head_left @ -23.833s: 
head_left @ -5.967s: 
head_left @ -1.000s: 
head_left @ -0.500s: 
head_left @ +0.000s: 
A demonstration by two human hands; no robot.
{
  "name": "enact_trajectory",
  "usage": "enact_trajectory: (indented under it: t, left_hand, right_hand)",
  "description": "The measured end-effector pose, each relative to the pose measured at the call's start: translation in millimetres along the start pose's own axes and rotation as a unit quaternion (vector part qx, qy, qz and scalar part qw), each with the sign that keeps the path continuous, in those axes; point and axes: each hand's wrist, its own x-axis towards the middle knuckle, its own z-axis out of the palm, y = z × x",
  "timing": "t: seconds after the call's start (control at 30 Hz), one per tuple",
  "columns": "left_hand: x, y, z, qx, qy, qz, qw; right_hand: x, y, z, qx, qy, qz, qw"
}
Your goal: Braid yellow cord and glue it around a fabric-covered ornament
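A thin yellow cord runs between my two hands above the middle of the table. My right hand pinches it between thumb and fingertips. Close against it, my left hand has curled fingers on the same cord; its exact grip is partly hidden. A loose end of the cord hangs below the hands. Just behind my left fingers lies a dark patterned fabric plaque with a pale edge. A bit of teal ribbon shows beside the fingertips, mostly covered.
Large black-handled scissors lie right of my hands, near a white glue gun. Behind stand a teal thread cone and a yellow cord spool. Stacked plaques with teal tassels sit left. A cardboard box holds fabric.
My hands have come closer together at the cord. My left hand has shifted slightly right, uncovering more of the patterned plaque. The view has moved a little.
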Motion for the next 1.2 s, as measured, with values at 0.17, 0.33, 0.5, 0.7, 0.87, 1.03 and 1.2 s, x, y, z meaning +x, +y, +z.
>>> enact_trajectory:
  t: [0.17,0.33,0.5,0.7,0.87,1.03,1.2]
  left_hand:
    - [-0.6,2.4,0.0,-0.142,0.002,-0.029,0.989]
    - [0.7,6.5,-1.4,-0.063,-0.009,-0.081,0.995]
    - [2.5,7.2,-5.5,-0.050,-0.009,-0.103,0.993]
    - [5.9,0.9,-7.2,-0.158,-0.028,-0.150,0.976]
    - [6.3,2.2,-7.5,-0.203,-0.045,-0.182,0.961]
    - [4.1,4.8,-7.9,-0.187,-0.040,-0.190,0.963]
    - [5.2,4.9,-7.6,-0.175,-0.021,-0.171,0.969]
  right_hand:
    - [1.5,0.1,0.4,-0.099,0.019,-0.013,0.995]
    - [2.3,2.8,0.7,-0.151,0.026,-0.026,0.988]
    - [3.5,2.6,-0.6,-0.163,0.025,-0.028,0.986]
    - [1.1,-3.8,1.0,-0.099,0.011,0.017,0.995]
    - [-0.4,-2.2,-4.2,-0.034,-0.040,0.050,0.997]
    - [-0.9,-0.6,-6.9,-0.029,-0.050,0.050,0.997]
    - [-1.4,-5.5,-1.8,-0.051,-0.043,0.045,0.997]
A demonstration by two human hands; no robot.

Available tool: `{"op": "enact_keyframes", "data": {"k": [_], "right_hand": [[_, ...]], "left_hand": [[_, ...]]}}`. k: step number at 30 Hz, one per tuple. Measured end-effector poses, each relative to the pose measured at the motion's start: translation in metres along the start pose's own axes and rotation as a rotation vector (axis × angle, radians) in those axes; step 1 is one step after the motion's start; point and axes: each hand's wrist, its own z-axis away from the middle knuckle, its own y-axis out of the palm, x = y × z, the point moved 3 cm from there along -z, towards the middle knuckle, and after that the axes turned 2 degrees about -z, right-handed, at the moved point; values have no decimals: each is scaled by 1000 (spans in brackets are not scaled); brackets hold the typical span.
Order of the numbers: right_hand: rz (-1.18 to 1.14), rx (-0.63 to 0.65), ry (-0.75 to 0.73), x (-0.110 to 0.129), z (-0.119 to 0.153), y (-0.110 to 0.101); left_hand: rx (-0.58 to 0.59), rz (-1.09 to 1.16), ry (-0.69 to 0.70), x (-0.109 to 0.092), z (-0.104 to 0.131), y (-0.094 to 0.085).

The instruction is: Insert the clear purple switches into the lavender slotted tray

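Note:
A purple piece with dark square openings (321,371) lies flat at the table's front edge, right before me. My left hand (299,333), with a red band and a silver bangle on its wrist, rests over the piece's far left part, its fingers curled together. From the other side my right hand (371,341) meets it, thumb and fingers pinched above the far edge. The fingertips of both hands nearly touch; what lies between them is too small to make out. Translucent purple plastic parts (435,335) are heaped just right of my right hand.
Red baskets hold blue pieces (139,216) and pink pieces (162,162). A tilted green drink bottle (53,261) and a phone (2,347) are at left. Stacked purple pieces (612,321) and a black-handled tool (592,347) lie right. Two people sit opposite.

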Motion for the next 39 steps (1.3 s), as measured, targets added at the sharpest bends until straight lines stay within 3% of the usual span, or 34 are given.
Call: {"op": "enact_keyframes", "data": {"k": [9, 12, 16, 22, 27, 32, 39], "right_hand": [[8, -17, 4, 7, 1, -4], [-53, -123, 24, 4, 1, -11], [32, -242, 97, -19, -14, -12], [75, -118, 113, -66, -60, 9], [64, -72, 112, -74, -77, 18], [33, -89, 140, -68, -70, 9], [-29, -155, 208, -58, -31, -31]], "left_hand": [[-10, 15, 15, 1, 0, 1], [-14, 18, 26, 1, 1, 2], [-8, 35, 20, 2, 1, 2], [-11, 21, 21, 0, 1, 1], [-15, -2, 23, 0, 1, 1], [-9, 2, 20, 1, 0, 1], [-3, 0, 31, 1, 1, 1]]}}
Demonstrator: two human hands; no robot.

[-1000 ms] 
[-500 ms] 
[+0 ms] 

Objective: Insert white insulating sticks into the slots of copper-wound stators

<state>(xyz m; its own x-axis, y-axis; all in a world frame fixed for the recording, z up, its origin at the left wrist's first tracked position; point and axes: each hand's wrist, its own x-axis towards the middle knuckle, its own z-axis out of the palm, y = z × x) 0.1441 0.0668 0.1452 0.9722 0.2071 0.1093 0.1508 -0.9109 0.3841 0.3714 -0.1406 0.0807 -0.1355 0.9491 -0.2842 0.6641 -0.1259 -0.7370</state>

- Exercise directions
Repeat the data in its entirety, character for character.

- Expected answer
head_left @ -23.833s: 
head_left @ -5.967s: 
head_left @ -1.000s: 
head_left @ -0.500s: 
head_left @ +0.000s: 
A demonstration by two human hands; no robot.
{
  "name": "enact_trajectory",
  "usage": "enact_trajectory: (indented under it: t, left_hand, right_hand)",
  "description": "The measured end-effector pose, each relative to the pose measured at the call's start: translation in millimetres along the start pose's own axes and rotation as a unit quaternion (vector part qx, qy, qz and scalar part qw), each with the sign that keeps the path continuous, in those axes; point and axes: each hand's wrist, its own x-axis towards the middle knuckle, its own z-axis out of the palm, y = z × x",
  "timing": "t: seconds after the call's start (control at 30 Hz), one per tuple",
  "columns": "left_hand: x, y, z, qx, qy, qz, qw; right_hand: x, y, z, qx, qy, qz, qw"
}
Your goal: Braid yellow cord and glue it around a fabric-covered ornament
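A thin yellow cord runs between my two hands above the middle of the table. My right hand pinches it between thumb and fingertips. Close against it, my left hand has curled fingers on the same cord; its exact grip is partly hidden. A loose end of the cord hangs below the hands. Just behind my left fingers lies a dark patterned fabric plaque with a pale edge. A bit of teal ribbon shows beside the fingertips, mostly covered.
Large black-handled scissors lie right of my hands, near a white glue gun. Behind stand a teal thread cone and a yellow cord spool. Stacked plaques with teal tassels sit left. A cardboard box holds fabric.
My hands have come closer together at the cord. My left hand has shifted slightly right, uncovering more of the patterned plaque. The view has moved a little.
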Motion for the next 1.2 s, as measured, with values at 0.17, 0.33, 0.5, 0.7, 0.87, 1.03 and 1.2 s, x, y, z meaning +x, +y, +z.
>>> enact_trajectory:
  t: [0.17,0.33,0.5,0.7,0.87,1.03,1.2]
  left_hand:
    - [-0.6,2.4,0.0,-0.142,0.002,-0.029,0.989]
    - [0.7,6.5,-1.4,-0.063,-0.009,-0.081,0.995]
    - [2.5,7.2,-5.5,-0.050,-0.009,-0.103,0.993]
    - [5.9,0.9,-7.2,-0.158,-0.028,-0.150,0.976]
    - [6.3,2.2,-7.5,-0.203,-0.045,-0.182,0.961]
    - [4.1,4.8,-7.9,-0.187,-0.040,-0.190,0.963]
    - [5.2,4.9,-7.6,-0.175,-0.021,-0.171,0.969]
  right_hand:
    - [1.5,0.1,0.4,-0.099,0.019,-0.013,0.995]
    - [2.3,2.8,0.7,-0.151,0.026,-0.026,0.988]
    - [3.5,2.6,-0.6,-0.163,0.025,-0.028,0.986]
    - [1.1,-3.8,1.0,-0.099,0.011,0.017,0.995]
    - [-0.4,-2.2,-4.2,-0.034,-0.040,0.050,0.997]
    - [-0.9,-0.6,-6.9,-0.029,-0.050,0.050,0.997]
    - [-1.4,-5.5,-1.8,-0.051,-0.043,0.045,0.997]
A demonstration by two human hands; no robot.

Available tool: `{"op": "enact_keyframes", "data": {"k": [_], "right_hand": [[_, ...]], "left_hand": [[_, ...]]}}`. k: step number at 30 Hz, one per tuple. Measured end-effector poses, each relative to the pose measured at the motion's start: translation in metres along the start pose's own axes and rotation as a rotation vector (axis × angle, radians) in those axes; step 1 is one step after the motion's start; point and axes: each hand's wrist, its own z-axis away from the middle knuckle, its own y-axis out of the palm, x = y × z, the point moved 3 cm from there along -z, towards the middle knuckle, and after that the axes turned 2 degrees about -z, right-handed, at the moved point; values have no decimals: each is scaled by 1000 (spans in brackets are not scaled); brackets hold the typical span.
Order of the numbers: right_hand: rz (-1.18 to 1.14), rx (-0.63 to 0.65), ry (-0.75 to 0.73), x (-0.110 to 0.129), z (-0.119 to 0.153), y (-0.110 to 0.101); left_hand: rx (-0.58 to 0.59), rz (-1.09 to 1.16), ry (-0.69 to 0.70), x (-0.109 to 0.092), z (-0.104 to 0.131), y (-0.094 to 0.085).

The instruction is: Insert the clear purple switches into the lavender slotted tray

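Note:
A purple piece with dark square openings (321,371) lies flat at the table's front edge, right before me. My left hand (299,333), with a red band and a silver bangle on its wrist, rests over the piece's far left part, its fingers curled together. From the other side my right hand (371,341) meets it, thumb and fingers pinched above the far edge. The fingertips of both hands nearly touch; what lies between them is too small to make out. Translucent purple plastic parts (435,335) are heaped just right of my right hand.
Red baskets hold blue pieces (139,216) and pink pieces (162,162). A tilted green drink bottle (53,261) and a phone (2,347) are at left. Stacked purple pieces (612,321) and a black-handled tool (592,347) lie right. Two people sit opposite.
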
Motion for the next 39 steps (1.3 s), as measured, targets added at the sharpest bends until straight lines stay within 3% of the usual span, or 34 are given.
Call: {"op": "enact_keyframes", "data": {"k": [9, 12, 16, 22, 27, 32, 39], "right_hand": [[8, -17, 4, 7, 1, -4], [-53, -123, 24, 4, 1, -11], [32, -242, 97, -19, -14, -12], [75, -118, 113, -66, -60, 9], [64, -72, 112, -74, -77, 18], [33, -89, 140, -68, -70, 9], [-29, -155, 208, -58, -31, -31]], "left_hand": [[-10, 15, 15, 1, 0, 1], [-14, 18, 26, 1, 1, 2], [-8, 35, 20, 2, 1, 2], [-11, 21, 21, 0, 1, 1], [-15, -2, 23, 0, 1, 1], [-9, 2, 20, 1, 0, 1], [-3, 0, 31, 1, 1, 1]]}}
Demonstrator: two human hands; no robot.

[-1000 ms] 
[-500 ms] 
[+0 ms] 

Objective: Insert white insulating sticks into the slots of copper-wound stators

<state>(xyz m; its own x-axis, y-axis; all in a world frame fixed for the recording, z up, its origin at the left wrist's first tracked position; point and axes: each hand's wrist, its own x-axis towards the middle knuckle, its own z-axis out of the palm, y = z × x) 0.1441 0.0668 0.1452 0.9722 0.2071 0.1093 0.1508 -0.9109 0.3841 0.3714 -0.1406 0.0807 -0.1355 0.9491 -0.2842 0.6641 -0.1259 -0.7370</state>

This output completes the exercise.